Reply: Jeff Garzik: "Re: new IRQ scalability changes in 2.3.48"
Messages sorted by: [ date ] [ thread ] [ subject ] [ author ]

On Thu, 9 Mar 2000, Andrea Arcangeli wrote:

> >no. First, this is definitely not going to happen before 2.5. And even in
> >that case we do not care about copy_user latencies. Adding 'may preempt'
>
> So why the lowlatency patch is doing this stuff if you think
> current->need_reshed is going to be zero during the copy_user business?

i think you might be misunderstanding the point i (and others) tried to
make. Of course uaccess.h generates latencies in a non-preemptible kernel.
But a preemptible kernel is not about moving uaccess.h and similar simple
latency sources into a freely preemptible space, a preemptible kernel is a
solution for a problem category much bigger than that.

> Unless you want to add also a slowww conditional schedule within the
> spin_unlock() (that will trigger at the last lock released if need_resched
> is 1), then the preemtible kernel won't preemt anything if the timeslice
> expired while any spinlock was held. And you also for sure payed the cost
> to avoid preemption during the spin_lock/unlock.
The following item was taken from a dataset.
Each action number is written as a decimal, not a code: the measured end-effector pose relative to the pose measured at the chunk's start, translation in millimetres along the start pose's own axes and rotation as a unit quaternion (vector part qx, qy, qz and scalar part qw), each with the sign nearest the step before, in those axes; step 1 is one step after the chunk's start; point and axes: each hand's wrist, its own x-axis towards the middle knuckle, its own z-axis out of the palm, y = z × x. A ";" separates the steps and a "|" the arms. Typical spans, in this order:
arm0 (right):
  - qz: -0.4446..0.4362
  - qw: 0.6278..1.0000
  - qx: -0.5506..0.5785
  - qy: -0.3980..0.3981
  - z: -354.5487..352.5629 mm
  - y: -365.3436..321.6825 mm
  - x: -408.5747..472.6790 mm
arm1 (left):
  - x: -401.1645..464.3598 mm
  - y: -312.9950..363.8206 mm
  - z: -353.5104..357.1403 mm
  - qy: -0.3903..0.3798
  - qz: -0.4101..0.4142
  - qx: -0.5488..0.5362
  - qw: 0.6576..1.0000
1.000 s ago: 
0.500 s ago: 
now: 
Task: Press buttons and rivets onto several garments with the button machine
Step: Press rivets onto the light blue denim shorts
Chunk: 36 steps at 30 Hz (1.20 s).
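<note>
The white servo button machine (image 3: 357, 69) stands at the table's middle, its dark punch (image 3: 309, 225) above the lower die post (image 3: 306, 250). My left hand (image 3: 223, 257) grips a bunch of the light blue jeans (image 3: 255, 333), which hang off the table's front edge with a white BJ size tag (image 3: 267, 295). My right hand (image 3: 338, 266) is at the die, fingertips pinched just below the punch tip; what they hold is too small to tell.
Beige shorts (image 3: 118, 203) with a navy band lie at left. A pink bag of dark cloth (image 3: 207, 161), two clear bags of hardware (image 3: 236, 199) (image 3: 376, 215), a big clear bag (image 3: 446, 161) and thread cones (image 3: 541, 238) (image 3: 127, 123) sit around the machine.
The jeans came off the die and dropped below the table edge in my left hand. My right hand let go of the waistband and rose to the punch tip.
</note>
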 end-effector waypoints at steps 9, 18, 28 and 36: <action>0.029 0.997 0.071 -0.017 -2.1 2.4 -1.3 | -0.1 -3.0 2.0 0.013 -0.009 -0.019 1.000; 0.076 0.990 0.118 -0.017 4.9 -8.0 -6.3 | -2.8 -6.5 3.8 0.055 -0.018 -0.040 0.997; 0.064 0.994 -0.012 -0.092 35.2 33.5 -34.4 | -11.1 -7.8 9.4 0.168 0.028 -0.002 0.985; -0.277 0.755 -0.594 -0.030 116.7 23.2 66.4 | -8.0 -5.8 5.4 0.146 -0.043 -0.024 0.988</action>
of course there is some overhead here, but it's not at all as slow as you
imagine. It's these two additional (nonlocked) instructions on x86:

        decl %0
        jz 1f
.section offline.preempt
        call do_reschedule

where %0 is current->spinlock_depth - a local cached variable in most
cases, and an untaken forward conditional jump - about 1 cycle overhead
and about 10 bytes icache footprint. A single (incl) instruction in
spin_lock()&friends. Plus possibly one instruction calculating
current->spinlock_depth.

Additionally, as a side-effect we get a 'free' debugging check for
schedule():

if (current->spinlock_depth)
BUG();

this temporary debugging aid catches illegal spinlock uses. (which does
happen quite often)

(this above mechanizm also implements it also for the UP case. It would of
course be a config option initially.)

> IMHO most of the code needs at least a basic kind of serialization lock
> held so the preemtable kernel is not going to have much changes to
> preempt.

? see above.

> For example in the free_inodes the preemtable kernel won't buy anything.
> The same for shrink_mmap and most other places where you correctly added
> the conditional schedule in the lowlatency patch. You'll have to keep the
> conditional schedule even with the preemtable kernel there. And you'll
> also pay the double cost the lock fast path.

no, this is a different problem category: the amount of time spinlocks are
held. Obviously there are latency problems there. But with a preemptive
kernel to get bound latencies we have reduced the problem to fix spinlock
latencies alone - which is a much easier task.

To repeat: we reduce the task to a much smaller amount of code. Additional
this amount of code is not only important to get good latencies, but also
important to get good SMP performance - so with SMP performance
optimization we will also get good latencies, basically for free. This is
the point and it's also elegant and mainainable design to couple a feature
(that ordinary users do not care about) transparently to another feature
(that people care about).

> I currently don't believe preemptible kernel is the way to go.
> Allowing some CPU bound part that runs with no locks to be preemtable
> looks a nice latency optimization with no downside instead.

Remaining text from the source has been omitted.